Thank you to everyone who responded to our last post on 10 reasons to love physiotherapy (link). These are strange and unsettling times, and it helps sometimes to be reminded of the good things that we do.
This post follows on from last week’s, asking the question whether there anyone better placed to take advantage of the changing face of healthcare than physiotherapists. Physiotherapists can sometimes forget how perfectly their skills and abilities line up with what people will want in the future, and we have perhaps been our own worst enemies in ignoring or minimising the power of some of these things in the past.
So ask yourself this*:
- Are doctors better placed than physios to be at the heart of future healthcare? Doctors are orthodox health professionals and our primary diagnosticians, but their focus is on the body’s biochemistry or its surgical repair. Not everyone needs such specialised intervention, they are expensive to train and consult, and many people are now looking for something much more humanistic, personal and embodied for their care;
- So are nurses the future? Perhaps. Like doctors, they are a large, orthodox profession, and much loved by the public, but they aren’t diagnosticians or therapists, so while many embody care, their focus is not purposefully rehabilitative;
- What about other rehabilitation workers like Occupational Therapists and Speech and Language Therapists? They too will play a part, but their professions are small, specialised and not first contact professions;
- How about the ‘psy’ disciplines (psychology, psychotherapy, counselling, etc.)? These have certainly captured public interest and connected mental health with people’s lived experiences, but their focus is on the mind and they recoil at approaching the body or using any form of physical therapy;
- Perhaps some of our musculoskeletal colleagues and competitors have the advantage? Certainly osteopaths benefit from some mainstream attention unlike chiropractors, who remains marginal. But both are anchored, like podiatrists, midwives and dentists, to a single body system or region, and could never be considered ‘holistic’;
- What about the exercise therapists, physiologists and personal trainers then? Certainly these have recognised the importance of maintaining health through activity and function, but they lack the clinical experience physiotherapists get from their work in the public healthcare system, many are unregulated and the quality of care can be very variable.

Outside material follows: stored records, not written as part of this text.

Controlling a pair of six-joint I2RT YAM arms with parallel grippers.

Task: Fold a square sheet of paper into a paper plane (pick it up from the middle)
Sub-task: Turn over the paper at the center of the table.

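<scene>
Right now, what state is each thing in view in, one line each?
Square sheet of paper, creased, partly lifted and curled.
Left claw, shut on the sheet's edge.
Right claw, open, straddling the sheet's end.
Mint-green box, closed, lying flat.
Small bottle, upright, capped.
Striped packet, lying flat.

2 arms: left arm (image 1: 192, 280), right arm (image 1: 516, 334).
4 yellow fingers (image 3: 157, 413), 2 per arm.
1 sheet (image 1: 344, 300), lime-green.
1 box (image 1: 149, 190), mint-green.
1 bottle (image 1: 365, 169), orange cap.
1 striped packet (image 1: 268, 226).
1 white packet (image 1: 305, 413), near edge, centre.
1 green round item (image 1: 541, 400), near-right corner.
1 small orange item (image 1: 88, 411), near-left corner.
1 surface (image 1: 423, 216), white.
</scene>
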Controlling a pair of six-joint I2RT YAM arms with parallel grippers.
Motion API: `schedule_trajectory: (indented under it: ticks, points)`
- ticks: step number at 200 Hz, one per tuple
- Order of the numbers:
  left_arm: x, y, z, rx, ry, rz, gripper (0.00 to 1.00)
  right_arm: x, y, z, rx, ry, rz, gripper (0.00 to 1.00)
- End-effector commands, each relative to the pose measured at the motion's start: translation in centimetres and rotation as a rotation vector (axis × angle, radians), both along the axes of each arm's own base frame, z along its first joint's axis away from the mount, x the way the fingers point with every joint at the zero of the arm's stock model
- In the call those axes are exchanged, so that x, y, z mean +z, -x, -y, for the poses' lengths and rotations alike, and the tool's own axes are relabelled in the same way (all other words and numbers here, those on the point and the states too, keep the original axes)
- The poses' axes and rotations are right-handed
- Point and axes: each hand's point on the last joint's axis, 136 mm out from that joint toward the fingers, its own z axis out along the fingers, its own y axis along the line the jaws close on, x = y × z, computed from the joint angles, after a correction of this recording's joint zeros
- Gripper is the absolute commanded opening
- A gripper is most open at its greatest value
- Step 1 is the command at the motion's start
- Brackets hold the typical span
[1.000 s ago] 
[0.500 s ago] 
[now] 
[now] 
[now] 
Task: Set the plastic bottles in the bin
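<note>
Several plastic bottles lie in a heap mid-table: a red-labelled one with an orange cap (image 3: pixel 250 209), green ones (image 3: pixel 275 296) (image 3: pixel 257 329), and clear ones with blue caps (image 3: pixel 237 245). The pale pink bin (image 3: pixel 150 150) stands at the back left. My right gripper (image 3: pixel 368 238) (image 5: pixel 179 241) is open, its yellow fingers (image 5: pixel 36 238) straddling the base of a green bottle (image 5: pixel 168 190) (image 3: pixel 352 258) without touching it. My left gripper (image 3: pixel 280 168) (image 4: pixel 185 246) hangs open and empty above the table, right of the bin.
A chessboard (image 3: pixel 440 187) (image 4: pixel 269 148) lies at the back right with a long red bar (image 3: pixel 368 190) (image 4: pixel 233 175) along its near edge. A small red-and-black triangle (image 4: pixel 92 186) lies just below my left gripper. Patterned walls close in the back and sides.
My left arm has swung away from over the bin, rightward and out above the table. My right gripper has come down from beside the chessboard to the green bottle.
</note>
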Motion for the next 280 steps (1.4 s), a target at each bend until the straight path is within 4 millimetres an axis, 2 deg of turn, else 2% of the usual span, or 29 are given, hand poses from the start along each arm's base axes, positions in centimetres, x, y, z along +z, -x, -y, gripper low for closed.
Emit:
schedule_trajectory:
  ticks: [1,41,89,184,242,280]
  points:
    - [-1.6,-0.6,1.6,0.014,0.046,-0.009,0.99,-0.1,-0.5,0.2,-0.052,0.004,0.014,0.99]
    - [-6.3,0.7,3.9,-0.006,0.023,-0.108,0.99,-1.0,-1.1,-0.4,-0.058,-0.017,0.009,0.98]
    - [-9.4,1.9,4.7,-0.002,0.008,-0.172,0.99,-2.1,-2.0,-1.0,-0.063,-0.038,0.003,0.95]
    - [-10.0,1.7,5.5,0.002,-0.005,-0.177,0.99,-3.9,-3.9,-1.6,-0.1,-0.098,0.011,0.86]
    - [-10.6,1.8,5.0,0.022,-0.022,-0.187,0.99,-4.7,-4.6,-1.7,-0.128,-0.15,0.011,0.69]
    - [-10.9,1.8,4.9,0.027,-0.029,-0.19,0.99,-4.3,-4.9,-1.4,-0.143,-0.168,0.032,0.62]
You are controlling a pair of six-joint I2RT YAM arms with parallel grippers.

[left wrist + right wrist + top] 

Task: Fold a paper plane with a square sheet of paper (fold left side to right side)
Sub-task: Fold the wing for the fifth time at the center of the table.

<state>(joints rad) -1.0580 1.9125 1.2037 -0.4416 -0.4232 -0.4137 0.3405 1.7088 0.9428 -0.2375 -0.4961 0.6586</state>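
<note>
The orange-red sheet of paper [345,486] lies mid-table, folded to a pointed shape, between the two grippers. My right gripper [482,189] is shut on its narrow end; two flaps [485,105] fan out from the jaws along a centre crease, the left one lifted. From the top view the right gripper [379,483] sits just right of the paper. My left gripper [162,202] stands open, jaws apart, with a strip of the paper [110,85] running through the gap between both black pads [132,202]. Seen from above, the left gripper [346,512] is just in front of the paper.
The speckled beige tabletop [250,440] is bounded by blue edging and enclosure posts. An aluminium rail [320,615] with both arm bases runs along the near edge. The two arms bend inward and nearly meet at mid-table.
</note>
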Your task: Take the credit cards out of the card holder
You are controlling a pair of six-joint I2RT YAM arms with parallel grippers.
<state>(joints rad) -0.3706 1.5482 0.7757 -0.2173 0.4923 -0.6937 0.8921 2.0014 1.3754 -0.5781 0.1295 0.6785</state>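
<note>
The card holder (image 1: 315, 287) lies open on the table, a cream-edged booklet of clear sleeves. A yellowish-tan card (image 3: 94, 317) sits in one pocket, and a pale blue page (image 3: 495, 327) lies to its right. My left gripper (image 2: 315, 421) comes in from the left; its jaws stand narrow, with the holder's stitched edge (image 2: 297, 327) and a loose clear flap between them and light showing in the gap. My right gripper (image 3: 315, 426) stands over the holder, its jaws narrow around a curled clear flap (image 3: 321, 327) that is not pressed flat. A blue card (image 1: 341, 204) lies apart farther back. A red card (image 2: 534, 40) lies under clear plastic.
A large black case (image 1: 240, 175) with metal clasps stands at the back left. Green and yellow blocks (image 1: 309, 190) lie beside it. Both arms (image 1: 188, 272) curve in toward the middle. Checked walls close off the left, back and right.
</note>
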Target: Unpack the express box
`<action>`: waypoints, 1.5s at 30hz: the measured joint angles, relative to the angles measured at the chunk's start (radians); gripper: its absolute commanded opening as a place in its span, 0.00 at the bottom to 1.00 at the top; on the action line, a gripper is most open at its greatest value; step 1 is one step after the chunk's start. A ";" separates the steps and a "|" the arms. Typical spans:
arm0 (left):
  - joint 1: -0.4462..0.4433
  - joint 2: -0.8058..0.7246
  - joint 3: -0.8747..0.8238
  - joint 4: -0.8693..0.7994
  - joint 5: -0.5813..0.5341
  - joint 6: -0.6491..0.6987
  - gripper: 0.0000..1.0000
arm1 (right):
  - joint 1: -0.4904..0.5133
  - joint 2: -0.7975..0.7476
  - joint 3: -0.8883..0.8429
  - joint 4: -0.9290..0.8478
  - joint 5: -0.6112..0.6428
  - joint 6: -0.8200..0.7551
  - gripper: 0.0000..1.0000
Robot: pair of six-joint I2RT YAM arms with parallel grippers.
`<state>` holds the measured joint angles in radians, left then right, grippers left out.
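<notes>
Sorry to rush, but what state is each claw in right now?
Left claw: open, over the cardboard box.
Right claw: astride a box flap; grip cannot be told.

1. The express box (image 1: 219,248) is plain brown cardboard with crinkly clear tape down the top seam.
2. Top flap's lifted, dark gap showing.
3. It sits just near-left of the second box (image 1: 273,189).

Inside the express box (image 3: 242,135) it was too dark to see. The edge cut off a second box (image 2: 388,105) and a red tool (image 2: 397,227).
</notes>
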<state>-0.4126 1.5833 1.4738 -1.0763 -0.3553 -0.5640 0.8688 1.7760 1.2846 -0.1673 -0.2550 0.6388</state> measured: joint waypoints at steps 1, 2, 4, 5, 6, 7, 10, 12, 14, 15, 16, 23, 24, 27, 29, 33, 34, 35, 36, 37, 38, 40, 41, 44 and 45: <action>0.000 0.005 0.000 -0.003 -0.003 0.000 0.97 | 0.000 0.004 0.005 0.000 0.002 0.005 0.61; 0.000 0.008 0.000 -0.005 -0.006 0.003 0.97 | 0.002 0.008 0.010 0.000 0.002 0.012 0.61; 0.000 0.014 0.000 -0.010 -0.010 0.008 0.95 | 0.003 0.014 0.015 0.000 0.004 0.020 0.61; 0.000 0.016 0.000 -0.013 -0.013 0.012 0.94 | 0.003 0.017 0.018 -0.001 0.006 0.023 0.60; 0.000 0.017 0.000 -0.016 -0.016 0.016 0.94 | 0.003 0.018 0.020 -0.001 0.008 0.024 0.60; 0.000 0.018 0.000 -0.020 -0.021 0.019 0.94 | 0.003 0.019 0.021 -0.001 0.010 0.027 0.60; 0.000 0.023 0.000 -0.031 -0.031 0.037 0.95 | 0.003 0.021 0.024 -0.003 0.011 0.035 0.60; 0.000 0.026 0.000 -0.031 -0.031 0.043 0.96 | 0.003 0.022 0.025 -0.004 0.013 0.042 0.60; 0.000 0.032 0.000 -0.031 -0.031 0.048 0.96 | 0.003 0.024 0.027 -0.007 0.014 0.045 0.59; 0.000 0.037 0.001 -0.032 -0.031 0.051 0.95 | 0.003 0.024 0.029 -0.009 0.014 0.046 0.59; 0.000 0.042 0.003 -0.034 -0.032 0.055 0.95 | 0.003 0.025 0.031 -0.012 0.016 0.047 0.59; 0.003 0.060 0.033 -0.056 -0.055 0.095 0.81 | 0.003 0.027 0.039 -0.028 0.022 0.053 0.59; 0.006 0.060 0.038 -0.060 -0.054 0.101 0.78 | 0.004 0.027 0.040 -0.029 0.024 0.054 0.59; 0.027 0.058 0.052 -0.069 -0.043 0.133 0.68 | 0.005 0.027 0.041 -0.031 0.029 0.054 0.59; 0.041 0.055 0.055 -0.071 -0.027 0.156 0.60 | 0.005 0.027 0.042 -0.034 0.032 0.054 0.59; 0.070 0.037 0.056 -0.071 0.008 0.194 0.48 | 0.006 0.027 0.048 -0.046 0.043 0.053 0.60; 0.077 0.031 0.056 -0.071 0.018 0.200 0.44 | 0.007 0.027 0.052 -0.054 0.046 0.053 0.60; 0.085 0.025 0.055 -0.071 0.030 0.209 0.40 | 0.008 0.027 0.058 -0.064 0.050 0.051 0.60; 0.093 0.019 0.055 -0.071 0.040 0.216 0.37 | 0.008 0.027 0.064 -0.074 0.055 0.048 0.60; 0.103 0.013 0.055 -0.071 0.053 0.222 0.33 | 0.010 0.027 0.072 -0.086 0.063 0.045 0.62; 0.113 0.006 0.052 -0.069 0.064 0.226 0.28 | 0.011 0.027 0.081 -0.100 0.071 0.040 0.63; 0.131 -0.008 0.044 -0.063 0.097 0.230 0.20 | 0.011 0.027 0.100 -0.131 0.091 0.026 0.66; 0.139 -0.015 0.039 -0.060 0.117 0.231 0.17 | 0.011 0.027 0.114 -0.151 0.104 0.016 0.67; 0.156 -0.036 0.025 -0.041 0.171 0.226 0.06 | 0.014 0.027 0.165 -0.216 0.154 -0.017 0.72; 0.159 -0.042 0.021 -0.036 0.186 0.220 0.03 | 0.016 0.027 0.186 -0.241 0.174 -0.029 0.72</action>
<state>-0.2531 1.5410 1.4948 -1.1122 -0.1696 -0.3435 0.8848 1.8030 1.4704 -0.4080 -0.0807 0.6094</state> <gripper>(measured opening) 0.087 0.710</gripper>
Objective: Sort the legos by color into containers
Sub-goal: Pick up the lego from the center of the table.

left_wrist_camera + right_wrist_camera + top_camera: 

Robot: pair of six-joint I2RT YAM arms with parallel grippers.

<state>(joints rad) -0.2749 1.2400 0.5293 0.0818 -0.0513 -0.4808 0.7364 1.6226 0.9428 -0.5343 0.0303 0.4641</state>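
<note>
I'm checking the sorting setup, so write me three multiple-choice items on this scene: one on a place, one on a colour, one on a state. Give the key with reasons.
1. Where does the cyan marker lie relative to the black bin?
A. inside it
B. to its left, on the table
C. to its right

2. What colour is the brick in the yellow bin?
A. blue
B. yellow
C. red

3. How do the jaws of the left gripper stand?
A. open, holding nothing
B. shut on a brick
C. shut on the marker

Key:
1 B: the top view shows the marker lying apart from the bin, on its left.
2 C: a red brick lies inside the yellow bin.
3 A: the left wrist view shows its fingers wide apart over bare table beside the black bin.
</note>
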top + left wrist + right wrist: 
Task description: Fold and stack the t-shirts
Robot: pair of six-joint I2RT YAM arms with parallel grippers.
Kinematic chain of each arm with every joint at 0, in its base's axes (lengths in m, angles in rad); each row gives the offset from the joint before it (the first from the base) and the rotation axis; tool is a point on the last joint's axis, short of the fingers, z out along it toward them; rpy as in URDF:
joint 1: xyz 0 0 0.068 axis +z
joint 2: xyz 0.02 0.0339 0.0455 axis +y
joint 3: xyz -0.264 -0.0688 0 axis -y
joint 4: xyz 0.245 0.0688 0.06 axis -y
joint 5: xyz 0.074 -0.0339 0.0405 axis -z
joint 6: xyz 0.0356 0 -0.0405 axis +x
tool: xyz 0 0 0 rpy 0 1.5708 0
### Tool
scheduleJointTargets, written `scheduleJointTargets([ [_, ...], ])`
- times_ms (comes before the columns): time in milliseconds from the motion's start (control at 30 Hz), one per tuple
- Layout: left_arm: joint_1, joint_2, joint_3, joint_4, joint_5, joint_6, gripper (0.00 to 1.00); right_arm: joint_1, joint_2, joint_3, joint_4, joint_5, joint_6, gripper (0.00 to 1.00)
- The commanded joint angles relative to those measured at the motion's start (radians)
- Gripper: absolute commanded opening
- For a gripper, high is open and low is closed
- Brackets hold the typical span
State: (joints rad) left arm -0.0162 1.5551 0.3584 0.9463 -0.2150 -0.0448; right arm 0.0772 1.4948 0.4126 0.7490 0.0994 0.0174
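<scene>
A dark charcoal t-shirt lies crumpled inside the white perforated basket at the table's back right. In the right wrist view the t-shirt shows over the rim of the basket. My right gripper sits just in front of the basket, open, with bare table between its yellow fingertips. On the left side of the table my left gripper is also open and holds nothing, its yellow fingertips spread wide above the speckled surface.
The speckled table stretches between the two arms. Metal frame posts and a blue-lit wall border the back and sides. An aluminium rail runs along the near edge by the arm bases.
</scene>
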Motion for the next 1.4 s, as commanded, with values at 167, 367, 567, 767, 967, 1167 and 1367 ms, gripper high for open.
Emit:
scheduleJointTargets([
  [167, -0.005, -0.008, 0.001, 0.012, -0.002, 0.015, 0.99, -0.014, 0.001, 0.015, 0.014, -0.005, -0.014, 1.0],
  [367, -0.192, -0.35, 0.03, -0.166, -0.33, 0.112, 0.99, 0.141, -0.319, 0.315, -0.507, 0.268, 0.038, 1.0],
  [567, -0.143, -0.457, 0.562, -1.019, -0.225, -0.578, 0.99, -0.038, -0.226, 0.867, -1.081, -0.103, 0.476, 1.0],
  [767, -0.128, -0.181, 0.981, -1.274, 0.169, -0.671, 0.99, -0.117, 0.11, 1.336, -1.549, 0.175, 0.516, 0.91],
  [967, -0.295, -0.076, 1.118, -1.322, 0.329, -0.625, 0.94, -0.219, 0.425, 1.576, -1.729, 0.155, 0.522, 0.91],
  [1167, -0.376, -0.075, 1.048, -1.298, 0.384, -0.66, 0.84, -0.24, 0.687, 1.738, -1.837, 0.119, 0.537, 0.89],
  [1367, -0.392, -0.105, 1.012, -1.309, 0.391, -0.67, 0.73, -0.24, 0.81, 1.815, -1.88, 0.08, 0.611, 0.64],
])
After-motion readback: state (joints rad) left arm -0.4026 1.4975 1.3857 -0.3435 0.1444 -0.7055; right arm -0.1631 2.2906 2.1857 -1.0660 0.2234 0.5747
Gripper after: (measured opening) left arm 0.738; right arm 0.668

So if we know that people will always want someone who can use their hands to soothe and heal; who can differentially diagnose and advise from a position of trust; who can prescribe programmes that account for people’s co-morbidities; who can speak the language of orthodox healthcare system and knows how the body works; who can be a generalist or a specialist as the need arises; who can practice without masses of expensive equipment; who can spend time with people, listen and support them to help themselves; and who can cut through all of the complexity of choices now available to people to find a sensible, workable plan; my question is who is better placed to do all of this than a physiotherapist?
*Lest we get carried away with self-congratulation, it’s probably worth remembering that the future of healthcare is collaborative and that physiotherapists won’t be at the centre of the reforms unless we do something about it. So there is a blogpost coming which is perhaps less celebratory and asks ‘why are we not there yet?’ There’s no doubt we need to turn the focus back on ourselves if we are going to open some doors to an ‘otherwise’ physiotherapy. Until then, perhaps reflect on some of the many things physiotherapy does do well, and have at their disposal as the New Year beds in.